Diese Eröffnung des Haydn-Jahres dürfte kräftig klotzen mit dem, was der Chor zu seinem dringendsten Anliegen gemacht hat: historische Aufführungspraxis. Der Abend mit dem Freiburger Barockorchester soll ein „Feuerwerk“ im Angebot der Jubiläumsspielzeit sein. Um einem irrigen Verdikt von Einspurigkeit vorzubeugen: Rademann dirigiert nicht nur Bach mit der Akademie für Alte Musik (nach der faszinierenden Matthäuspassion nun die Johannespassion), sondern auch einen reinen Krenek-Abend.

Die Bilanz liest sich wie das Märchen vom kleinen Studioensemble, das aufbricht, um die Welt zu erobern. Am Anfang steht Karl Ristenpart, Dirigentenlegende der Berliner Nachkriegszeit: Beim „Drahtfunk im amerikanischen Sektor“, dem späteren RIAS, versammelt er ein Chörchen, dessen erste Töne schon 1946 live gesendet werden. Bald wirkt der junge Dietrich Fischer-Dieskau mit. Ristenpart ist quasi Vorläufer. Die Arbeit dieses bedeutenden Bach-Interpreten gibt den Anstoß zur Gründung des RIAS-Kammerchores 1948. Erster künstlerischer Leiter wird Herbert Froitzheim, ein Sänger, der selbst aus der Chorpraxis (an der Deutschen Staatsoper) kommt.

Es liegt heute ein halbes Jahrhundert zurück, dass Paul Hindemith dem RIAS-Kammerchor einen siebenstimmigen Glückwunschkanon komponiert hat. Ein Stücklein zum 10-jährigen Bestehen. Das Ensemble hat sich als professioneller Klangkörper etabliert. 35 Mitglieder. Bis 1972 wird er von Günther Arndt geleitet, einem Chef der gelassenen Art, Hindemith-Freund und glühender Verehrer von Heinrich Schütz. Er pflegt das A-cappella-Ideal. Zunächst ist viel Chorliteratur für den Funk einzuspielen. Dann mehren sich die öffentlichen Auftritte unter Arndt und Dirigenten wie Fricsay, Karajan oder Gielen, und Maazel schreibt ins Gästebuch: „Braviiii.“ Ur- und Erstaufführungen: Wer zählt die Komponisten? Schönberg, Blacher, Henze, Strawinsky, Dallapiccola, Kagel, Reimann, Schnebel.

Es ist spannend, in den Pressestimmen der fünfziger und sechziger Jahre zu blättern, weil sie eine versunkene Westberliner Zeitungslandschaft spiegeln: so „Der Tag“, „Telegraf“, „Der Abend“, „Volksblatt“, „Der Kurier“.

Der RIAS-Kammerchor profitiert von dem Stilwandel, der sich zumal bei der Alten Musik vollzieht.
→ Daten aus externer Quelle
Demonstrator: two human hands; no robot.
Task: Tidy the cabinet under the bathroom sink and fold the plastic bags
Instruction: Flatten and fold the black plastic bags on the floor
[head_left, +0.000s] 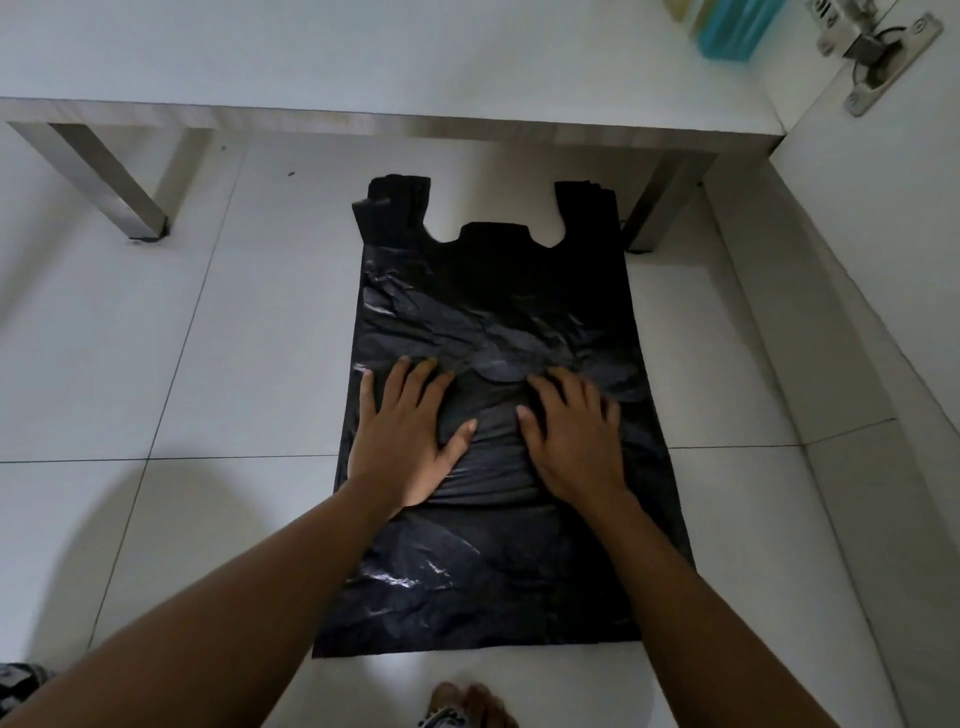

An die Stelle der Massenbesetzungen tritt das Kammerensemble. Um Breitenwirkung zu erreichen, mussten die Chorprofis einst mit Verstärkung untermischt werden, etwa vom Berliner Motettenchor, einem ehrgeizigen Laienchor, der damals eine goldene Zeit erlebte: neben den illustren Sängerinnen und Sängern unter Dirigenten wie Hindemith und Fricsay mitzusingen. Heute triumphiert auf diesem chorsymphonischen Feld der Rundfunkchor Berlin.

Die musikalische Neuzeit wird von den Leitern Uwe Gronostay (1972 bis 1986) und Marcus Creed (bis 2001) bestimmt. Als der erfolgreiche Gronostay scheidet, wollen viele seinem Nachfolger, dem Chordirektor der Deutschen Oper, Glanzleistungen mit dem Kammerchor nicht zutrauen. Aber Creed wird als poetischer Dirigent entdeckt. Nach einem Intermezzo mit Daniel Reuss hat sich Hans-Christoph Rademann als Chefdirigent eingeführt. Auf der Suche nach dem fernen Klang drängt sein Experimentiergeist ins 19. Jahrhundert. Zu einem Mendelssohnbild, das der Seele nahe geht: „Hebe deine Augen auf zu den Bergen.“

Heute im Radialsystem, 20 Uhr: Jubiläumskonzert mit Neuigkeiten und Gästen.